## What to work on:
Below are some records. How many of their lines contain the string "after"? Give the number only.

--- Available data ---

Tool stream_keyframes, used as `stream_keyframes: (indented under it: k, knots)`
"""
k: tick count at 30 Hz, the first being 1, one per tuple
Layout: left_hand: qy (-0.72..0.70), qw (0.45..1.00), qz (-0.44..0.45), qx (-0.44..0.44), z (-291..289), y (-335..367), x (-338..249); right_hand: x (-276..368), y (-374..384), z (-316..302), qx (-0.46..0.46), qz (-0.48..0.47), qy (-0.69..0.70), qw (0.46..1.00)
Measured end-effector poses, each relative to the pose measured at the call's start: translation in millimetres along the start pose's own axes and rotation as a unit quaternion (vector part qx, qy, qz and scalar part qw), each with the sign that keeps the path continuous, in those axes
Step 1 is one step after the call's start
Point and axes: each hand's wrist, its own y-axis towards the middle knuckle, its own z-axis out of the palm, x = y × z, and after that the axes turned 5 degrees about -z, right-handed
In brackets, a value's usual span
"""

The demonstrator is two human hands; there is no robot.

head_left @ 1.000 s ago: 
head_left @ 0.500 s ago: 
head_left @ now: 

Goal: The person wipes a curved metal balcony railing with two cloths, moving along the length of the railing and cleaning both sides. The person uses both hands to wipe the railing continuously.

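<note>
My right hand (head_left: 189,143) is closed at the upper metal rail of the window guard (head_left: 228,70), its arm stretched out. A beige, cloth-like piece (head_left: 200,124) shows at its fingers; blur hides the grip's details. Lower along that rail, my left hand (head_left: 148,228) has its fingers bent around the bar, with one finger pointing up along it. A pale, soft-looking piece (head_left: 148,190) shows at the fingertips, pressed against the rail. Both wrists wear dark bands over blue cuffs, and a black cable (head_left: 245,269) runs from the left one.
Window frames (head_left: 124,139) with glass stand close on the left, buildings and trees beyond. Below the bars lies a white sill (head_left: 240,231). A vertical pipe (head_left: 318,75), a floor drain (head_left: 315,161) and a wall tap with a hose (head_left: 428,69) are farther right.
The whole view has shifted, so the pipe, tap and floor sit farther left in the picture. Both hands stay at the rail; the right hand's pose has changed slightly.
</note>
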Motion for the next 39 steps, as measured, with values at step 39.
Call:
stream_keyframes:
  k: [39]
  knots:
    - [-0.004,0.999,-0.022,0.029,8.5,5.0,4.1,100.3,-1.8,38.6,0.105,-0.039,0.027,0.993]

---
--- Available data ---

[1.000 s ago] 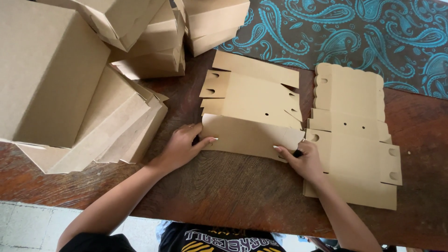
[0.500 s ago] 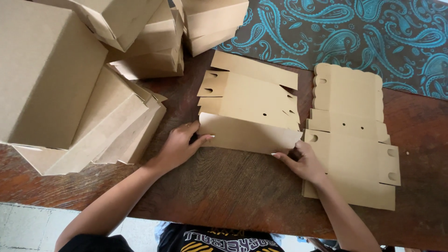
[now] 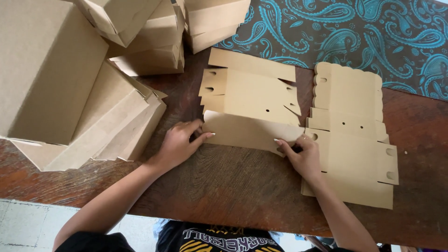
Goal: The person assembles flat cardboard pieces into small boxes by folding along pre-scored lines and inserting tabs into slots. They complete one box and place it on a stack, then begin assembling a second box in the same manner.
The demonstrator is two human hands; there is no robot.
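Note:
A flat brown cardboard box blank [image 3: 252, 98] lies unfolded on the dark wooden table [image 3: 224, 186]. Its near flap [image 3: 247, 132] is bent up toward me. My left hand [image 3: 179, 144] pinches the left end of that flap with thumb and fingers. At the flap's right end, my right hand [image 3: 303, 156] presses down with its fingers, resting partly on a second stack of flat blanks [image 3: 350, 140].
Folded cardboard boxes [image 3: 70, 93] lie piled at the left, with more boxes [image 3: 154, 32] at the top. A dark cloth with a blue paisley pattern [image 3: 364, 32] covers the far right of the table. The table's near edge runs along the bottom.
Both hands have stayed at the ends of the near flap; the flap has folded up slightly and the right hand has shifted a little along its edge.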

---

## Answer to the exercise:
2